Our deep collaboration with the world's leading foundries and integrated device manufacturers, as well as their respective customers, allows us to identify and address their end-to-end needs from early R&D to wafer fabrication. This year, we saw a robust growth in silicon photonics. The investments that we initiated two years ago are allowing us to capture this inflection. While geopolitical and policy uncertainties remain, the outlook for semiconductor capacity and investment and new technology roadmap remains positive in 2026. In automotive, despite mixed headlines, we continue to empower customer innovation, and demand has largely stabilized. We're also expanding into new opportunities in grid modernization, where our combination of physical layer power and protocol layer network expertise is a differentiator. Our portfolio of solutions spans software-defined vehicles, EV, charging, grid, and manufacturing.

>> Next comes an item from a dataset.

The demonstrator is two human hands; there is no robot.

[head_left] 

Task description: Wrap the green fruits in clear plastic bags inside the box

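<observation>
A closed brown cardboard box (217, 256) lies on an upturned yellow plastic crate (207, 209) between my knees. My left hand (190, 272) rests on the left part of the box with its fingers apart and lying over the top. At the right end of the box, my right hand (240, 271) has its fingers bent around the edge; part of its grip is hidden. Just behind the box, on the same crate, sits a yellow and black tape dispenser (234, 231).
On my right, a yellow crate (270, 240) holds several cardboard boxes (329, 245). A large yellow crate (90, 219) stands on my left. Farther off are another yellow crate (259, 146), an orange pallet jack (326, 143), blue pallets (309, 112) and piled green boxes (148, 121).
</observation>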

In vehicle, network compliance and security remain customers' priorities, as well as the design and test of new sensing architectures and optical connectivity. The recent acquisition of the Synopsys Optical Solutions Group expands our photonics portfolio as interconnect and photonics complexity increases across next generation of industrial and automotive applications. We continue to advance our go-to-market and customer engagement model to deepen long-standing strategic relationships while acquiring new customers and opportunities as the global supply chain shifts. Over the past year, our teams executed over 150 strategic engagements with market-defining innovators while expanding our customer base with more than 3,000 new logos. Our Keysight World Events reached thousands of customers globally. We actively participated in industry events such as Mobile World Congress and European Microwave and over 30 standards bodies with industry leaders.

We continue to maintain lifecycle engagement with our customers through our growing services business, which has reached record revenue fueled by robust demand for Keysight Care premium offerings. In summary, fiscal year 2025 marks a return to growth, and as we look ahead, we're encouraged by the momentum in our business and in markets. The technologies reshaping our world directly match Keysight's strength, and we're leaning in with our first-to-market solutions, customer collaborations, and operational discipline. Even in an uncertain environment, we're confident in the fundamentals of our business model and in our ability to deliver long-term shareholder value. I'll now turn it over to Neil to discuss our financial performance and outlook in more detail. Thank you, Satish, and hello, everyone. Fourth quarter revenue of $1,419 million was above the high end of our guidance range, up 10% on a reported basis or 9% on a core basis.

Orders of $1,533 million were up 14% on a reported basis or 12% on a core basis. Fourth quarter results included $22 million in orders and $11 million of revenue from the recently completed acquisitions, while currency added $4 million to orders and $7 million to revenue. Looking at our operational results for Q4, we reported gross margin of 64%, operating expenses of $539 million, and operating margin of 26%. We generated $331 million of net income and delivered earnings per share of $1.91, which increased 16% year over year. Our weighted average share count for the quarter was 173 million shares. For the full year, Keysight generated revenue of $5,375 million, up 8% as reported, or 7% on a core basis. Gross margin was 65%, and operating margin was 26%. FY25 earnings per share of $7.16 was up 14%.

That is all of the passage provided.